EXERCISE: Below are entries; work out how many of their lines include the string "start", and reply with the number only.

(Records drawn from a dataset)
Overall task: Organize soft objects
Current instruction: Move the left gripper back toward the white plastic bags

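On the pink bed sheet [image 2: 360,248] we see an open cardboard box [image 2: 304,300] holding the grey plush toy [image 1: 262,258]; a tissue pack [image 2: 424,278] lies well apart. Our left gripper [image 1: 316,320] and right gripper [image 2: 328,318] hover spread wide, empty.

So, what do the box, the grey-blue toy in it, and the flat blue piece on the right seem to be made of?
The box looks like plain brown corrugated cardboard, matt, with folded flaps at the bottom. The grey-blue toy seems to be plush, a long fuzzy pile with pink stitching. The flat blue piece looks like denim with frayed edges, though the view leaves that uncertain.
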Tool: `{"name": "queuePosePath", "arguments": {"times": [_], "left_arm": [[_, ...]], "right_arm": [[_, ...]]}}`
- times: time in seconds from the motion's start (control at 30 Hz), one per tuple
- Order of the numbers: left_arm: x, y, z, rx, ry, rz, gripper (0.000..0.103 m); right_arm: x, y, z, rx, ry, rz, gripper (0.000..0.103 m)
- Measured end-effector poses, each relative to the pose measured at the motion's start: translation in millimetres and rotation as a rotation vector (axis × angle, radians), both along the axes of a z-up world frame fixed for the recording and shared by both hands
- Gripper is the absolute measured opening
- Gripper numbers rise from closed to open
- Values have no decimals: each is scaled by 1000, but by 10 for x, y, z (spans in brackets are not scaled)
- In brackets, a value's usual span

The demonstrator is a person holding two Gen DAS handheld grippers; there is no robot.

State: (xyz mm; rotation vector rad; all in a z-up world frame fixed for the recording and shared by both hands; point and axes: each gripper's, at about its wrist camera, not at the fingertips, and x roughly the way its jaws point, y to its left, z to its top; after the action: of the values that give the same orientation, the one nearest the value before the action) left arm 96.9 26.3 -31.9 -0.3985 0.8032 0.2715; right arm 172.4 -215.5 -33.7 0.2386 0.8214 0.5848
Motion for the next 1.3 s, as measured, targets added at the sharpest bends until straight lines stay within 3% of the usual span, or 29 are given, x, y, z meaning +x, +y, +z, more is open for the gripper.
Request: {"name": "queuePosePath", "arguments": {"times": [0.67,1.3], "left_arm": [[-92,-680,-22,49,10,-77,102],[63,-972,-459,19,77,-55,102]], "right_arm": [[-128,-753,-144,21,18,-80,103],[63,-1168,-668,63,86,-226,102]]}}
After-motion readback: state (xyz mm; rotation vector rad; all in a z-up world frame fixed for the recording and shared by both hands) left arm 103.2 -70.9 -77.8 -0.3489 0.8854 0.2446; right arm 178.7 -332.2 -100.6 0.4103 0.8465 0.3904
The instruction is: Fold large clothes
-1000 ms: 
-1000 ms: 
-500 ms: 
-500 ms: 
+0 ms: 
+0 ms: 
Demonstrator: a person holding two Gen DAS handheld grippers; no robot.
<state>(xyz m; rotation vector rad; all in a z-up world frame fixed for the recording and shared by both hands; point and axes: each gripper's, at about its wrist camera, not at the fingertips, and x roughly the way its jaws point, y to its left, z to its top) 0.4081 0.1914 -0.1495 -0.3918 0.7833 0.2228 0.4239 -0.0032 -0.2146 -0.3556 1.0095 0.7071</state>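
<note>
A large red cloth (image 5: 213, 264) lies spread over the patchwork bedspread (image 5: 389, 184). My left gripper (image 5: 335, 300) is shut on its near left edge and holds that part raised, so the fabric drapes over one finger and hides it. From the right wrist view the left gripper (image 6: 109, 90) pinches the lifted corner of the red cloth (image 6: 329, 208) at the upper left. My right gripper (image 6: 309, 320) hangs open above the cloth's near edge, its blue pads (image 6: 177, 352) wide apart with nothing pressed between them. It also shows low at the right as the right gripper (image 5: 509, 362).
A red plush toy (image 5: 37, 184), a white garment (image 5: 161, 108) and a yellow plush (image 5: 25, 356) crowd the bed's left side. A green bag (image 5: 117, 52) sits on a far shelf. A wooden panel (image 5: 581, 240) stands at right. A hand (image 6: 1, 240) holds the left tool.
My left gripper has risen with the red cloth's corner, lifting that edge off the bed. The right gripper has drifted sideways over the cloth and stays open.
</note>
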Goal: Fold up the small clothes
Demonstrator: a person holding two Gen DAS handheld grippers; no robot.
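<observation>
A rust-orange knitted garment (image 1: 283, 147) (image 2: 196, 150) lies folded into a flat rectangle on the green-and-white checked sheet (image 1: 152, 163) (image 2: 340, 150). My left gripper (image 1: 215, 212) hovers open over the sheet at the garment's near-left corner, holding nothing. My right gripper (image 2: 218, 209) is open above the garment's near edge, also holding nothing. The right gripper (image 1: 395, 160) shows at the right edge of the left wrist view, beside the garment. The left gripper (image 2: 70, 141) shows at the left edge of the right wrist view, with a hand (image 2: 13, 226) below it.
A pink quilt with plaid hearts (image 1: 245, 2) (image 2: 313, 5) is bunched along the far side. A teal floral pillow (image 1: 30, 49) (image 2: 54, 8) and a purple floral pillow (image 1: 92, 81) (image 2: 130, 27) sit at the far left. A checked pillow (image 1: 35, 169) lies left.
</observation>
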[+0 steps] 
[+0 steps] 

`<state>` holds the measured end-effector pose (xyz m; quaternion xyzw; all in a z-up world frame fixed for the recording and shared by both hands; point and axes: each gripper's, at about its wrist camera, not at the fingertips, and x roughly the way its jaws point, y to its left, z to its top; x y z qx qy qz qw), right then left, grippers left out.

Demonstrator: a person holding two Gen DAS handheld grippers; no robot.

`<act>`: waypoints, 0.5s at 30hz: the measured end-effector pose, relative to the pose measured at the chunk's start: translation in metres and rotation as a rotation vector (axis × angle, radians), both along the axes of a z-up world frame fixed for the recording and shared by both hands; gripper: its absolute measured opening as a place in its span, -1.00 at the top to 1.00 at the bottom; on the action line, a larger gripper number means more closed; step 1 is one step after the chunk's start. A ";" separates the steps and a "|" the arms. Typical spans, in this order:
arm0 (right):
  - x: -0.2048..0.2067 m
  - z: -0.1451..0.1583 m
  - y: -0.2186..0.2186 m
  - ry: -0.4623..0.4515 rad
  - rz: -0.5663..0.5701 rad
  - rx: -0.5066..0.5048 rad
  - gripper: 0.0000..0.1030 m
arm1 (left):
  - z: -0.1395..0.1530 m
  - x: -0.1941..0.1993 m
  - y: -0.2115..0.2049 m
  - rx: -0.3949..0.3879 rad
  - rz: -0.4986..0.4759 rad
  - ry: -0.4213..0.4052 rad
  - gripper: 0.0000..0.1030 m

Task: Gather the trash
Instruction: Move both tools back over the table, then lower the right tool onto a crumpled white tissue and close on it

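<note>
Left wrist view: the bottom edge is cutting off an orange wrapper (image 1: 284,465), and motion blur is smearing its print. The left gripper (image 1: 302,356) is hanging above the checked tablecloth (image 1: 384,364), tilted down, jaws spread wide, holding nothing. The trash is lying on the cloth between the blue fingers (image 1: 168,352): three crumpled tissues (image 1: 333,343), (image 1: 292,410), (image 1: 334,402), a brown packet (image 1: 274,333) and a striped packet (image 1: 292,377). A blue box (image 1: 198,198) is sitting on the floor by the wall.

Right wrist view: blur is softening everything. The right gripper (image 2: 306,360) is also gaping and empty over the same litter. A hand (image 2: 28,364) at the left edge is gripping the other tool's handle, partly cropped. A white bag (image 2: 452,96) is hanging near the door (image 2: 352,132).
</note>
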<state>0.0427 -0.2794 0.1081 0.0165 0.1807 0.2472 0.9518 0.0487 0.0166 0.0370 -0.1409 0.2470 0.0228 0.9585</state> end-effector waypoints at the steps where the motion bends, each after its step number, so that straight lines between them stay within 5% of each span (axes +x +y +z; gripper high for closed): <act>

REPLY: 3